Сестры вернулись и пригласили нас выпить шерри. Нам налили по глоточку в разномастные хрустальные рюмочки. Я посмотрел на часы, коротко кивнул, и Элли спросила, нельзя ли от них позвонить.

Нам доброжелательно ответили, что телефон в библиотеке. Сюда, пожалуйста. Осторожно, тут в ковре дырка. Вот тут, на столе. Сестры улыбнулись, кивнули нам и удалились.

Рядом с телефоном стояла металлическая коробочка с надписью: “Пожалуйста, оплачивайте разговоры”. Я набрал лондонский номер Ассоциации журналистов и попросил спортивный отдел.

– Какие лошади сняты со скачки для новичков в Стратфорде? – переспросили меня. – В принципе нам это известно, но мы предпочитаем, чтобы люди дожидались вечерних газет. Подобные справки отнимают у нас много времени.

– Видите ли, мне нужно узнать это как можно быстрее... – пробормотал я. – Мы будем договариваться...

– Ну ладно. Секундочку. Вот... – мне зачитали несколько кличек. – Записали?

– Да. Спасибо большое.

Я медленно повесил трубку. Во рту у меня внезапно пересохло. Три дня тому назад Джоди объявил, что Паделлик будет участвовать в скачках в Стратфорде в субботу.
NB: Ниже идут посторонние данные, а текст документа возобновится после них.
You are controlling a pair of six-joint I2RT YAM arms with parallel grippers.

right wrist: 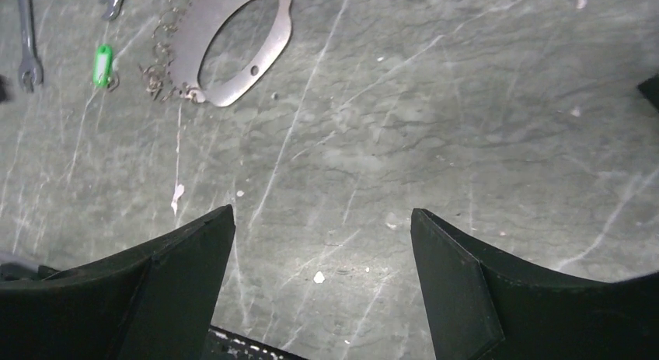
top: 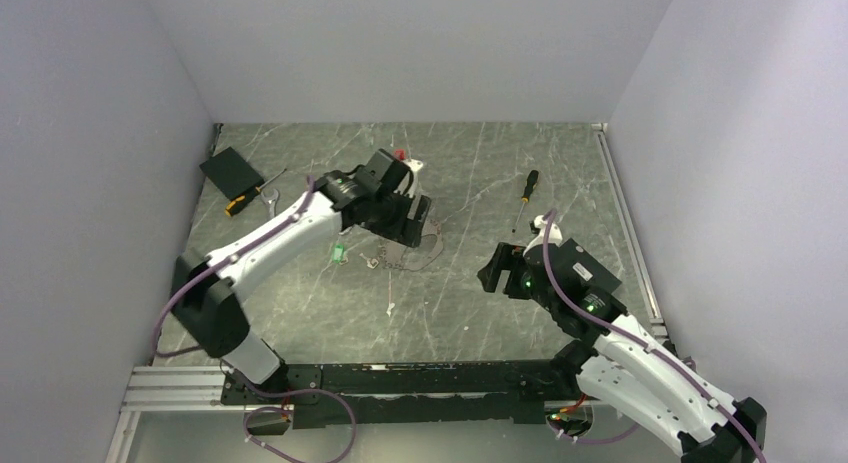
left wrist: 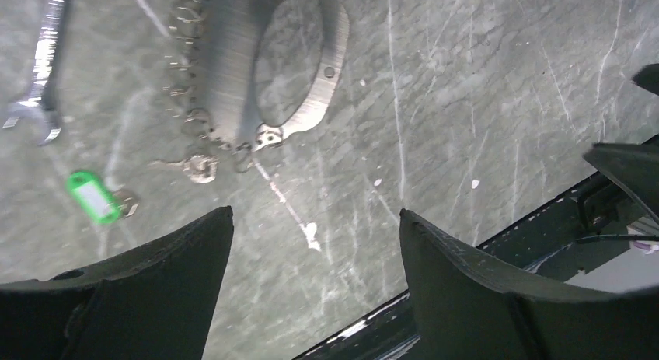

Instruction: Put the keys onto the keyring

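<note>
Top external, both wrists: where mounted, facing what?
Top external: above and behind the bases, looking down at the table; left arm, right arm show.
Left wrist: on left arm, looking down at the keyring and green key; left gripper in view.
Right wrist: on right arm, looking down at table; right gripper in view.
Shared: all show the green key.

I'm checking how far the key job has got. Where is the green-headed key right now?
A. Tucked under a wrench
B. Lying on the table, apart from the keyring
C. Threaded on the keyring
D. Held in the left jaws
B: the green key lies flat on the table, clear of the keyring, and the left gripper has its jaws open with nothing between them.
</note>
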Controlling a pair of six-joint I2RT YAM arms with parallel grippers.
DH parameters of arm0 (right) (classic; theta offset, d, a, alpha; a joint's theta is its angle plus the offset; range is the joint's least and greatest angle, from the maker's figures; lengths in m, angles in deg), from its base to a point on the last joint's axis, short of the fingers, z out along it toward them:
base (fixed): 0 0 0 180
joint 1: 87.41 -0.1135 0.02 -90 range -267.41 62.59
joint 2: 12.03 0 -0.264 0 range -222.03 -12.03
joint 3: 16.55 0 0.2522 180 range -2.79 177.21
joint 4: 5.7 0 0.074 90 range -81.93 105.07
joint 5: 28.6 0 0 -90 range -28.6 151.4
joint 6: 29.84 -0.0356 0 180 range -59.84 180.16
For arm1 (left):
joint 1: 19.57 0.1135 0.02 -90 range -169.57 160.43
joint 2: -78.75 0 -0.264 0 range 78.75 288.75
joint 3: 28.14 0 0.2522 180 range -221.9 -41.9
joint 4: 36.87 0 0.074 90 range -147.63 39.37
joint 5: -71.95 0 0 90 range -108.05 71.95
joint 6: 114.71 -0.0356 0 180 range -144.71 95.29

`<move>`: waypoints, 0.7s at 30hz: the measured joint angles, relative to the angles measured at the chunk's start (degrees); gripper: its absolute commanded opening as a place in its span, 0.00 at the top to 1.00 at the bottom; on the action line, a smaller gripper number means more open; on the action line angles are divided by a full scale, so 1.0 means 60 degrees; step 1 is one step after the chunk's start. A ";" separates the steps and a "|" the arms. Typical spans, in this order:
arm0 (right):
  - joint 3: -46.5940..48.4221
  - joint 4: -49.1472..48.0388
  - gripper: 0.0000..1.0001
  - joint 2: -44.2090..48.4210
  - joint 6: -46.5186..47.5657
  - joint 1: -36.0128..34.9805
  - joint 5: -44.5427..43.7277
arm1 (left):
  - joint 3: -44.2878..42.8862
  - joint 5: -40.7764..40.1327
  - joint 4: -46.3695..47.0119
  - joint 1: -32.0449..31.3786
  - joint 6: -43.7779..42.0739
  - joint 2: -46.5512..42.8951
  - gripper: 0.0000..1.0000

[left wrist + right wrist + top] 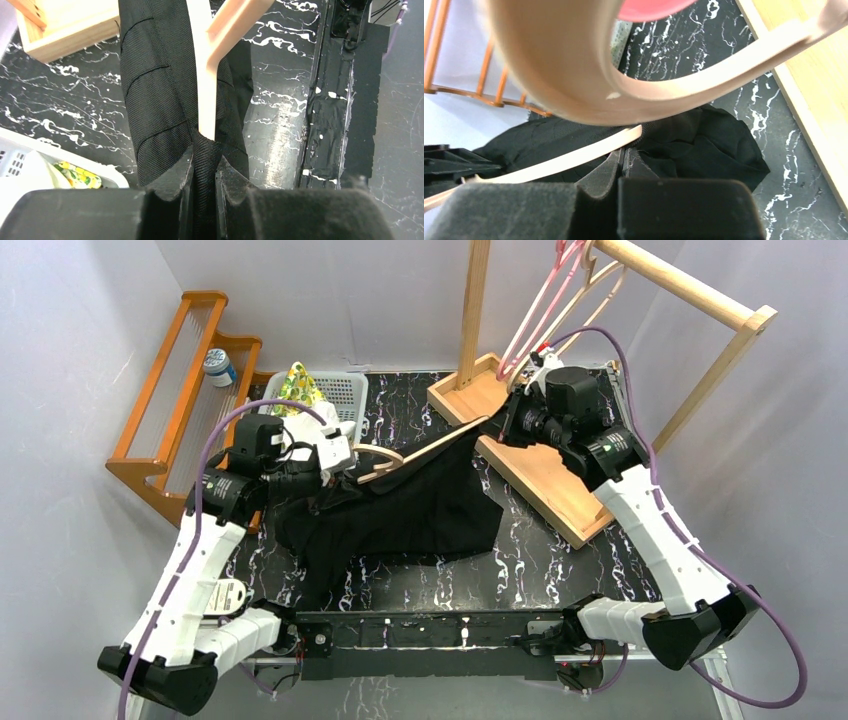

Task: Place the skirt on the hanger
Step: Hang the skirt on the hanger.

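Skirt (pixel 400 510) of black cloth lies crumpled in the middle of the table (pixel 560 560), its far edge lifted and drawn out between the two arms. A pale wooden hanger (pixel 430 446) runs along that raised edge from left to right, with its hook end by the left arm. In the left wrist view the hanger's arm (pixel 207 85) passes down into a fold of the skirt (pixel 160 90).

The left pincer (pixel 204 162) is clamped on the skirt, with black cloth squeezed between its fingers just below the hanger; from above it (pixel 340 470) sits at the skirt's left end. The right pincer (pixel 510 425) is at the skirt's far right corner, beside the hanger's tip. Its fingers (pixel 611 167) are pressed together at the edge of the cloth, but whether any fabric is caught between them cannot be told.

Just right of the skirt stands a wooden clothes rail, its base (pixel 540 475) on the table, with pink hangers (pixel 545 300) hung from its bar. At the far left are a white basket (pixel 345 390) holding a yellow-green patterned item (pixel 297 390) and an orange wooden rack (pixel 180 390) with a small bottle (pixel 218 367) on it.
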 measured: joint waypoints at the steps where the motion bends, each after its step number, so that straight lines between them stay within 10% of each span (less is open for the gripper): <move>1: -0.0091 -0.0022 1.00 -0.0004 0.0127 0.0025 0.0025 | -0.0022 0.0011 -0.0062 0.0000 -0.0004 0.0095 1.00; 13: -0.0076 0.1872 1.00 -0.0055 0.0280 -0.0448 -0.2550 | 0.0113 -0.0452 -0.0189 -0.0120 -0.0095 0.0605 1.00; 21: -0.0080 0.0546 1.00 0.0186 0.1483 -0.0197 0.0044 | 0.0124 -0.0616 -0.0488 -0.0073 -0.0044 0.0812 1.00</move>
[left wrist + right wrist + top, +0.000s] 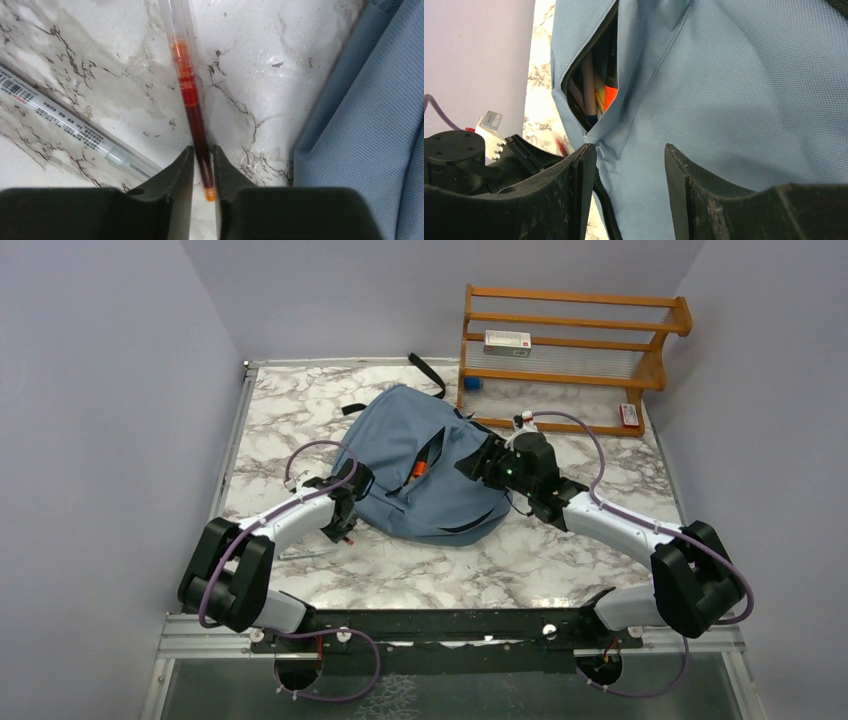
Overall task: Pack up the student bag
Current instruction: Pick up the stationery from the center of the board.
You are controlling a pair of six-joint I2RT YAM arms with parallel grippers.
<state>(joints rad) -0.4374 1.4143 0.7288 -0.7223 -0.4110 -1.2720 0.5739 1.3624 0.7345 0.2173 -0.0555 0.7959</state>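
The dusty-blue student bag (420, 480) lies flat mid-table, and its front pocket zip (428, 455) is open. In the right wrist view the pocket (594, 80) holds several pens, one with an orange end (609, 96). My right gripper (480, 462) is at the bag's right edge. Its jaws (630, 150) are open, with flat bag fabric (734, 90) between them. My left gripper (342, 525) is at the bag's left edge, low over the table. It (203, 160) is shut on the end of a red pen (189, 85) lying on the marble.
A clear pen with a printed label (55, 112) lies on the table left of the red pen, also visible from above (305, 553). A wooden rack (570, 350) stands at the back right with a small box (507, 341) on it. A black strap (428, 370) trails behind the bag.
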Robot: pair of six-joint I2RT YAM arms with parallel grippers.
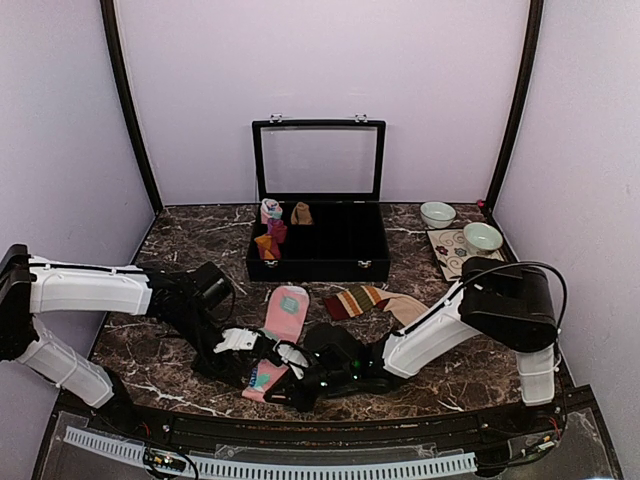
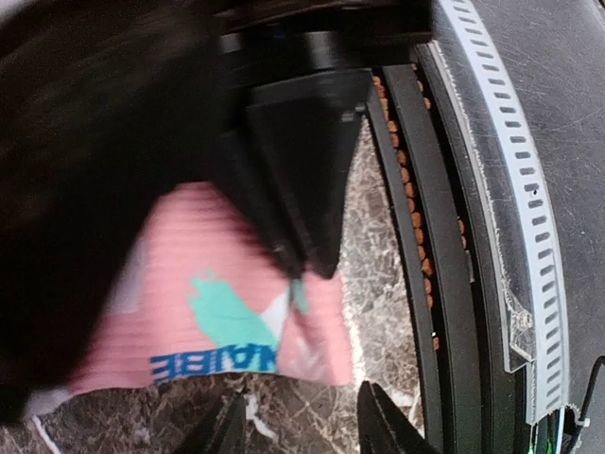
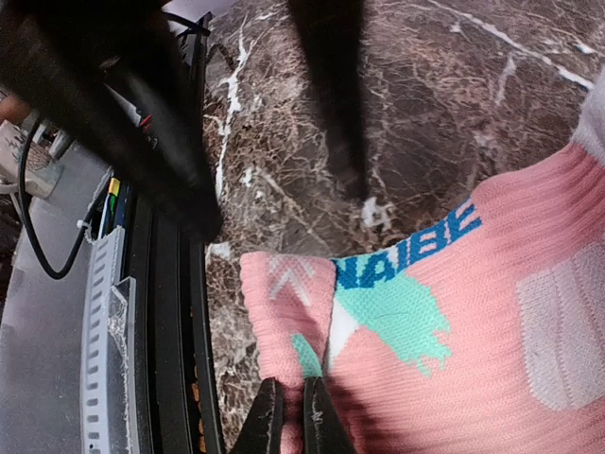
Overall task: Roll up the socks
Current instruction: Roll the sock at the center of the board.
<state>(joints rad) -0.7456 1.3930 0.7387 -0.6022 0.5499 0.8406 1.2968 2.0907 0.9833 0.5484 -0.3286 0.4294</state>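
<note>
Near the tabletop's front edge, the near end of the pink sock is hiding under both tools from above. The right tool is pinching its edge, fingers together; the left tool is hanging beside it, fingers apart. The sock's long axis is running front-to-back; the striped sock is lying crosswise to its right.

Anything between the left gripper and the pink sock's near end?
Nothing visible: the left gripper, jaws open, faces the pink sock at its lettered hem across bare table. The right gripper pinches that same end just beyond, crowding the spot.
</note>
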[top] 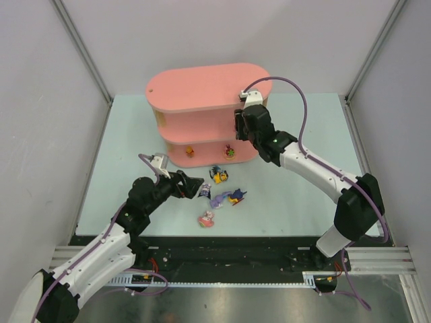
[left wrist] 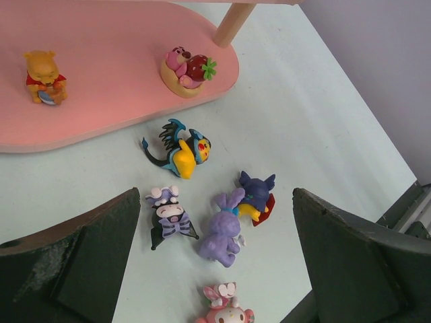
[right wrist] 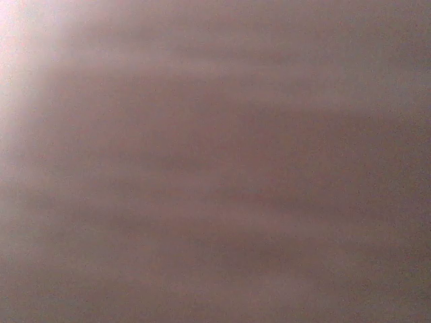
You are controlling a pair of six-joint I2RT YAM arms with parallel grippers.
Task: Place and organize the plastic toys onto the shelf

Если он передумал ехать туда, он должен был предупредить об этом заранее, самое позднее – в одиннадцать утра в пятницу...

Сейчас было уже больше одиннадцати. Среди лошадей, снятых со скачек, Паделлик не значился.

– Завтра! – сказал я. – Он скачет завтра!

– Ух ты! – глаза у Элли расширились. – Мама родная!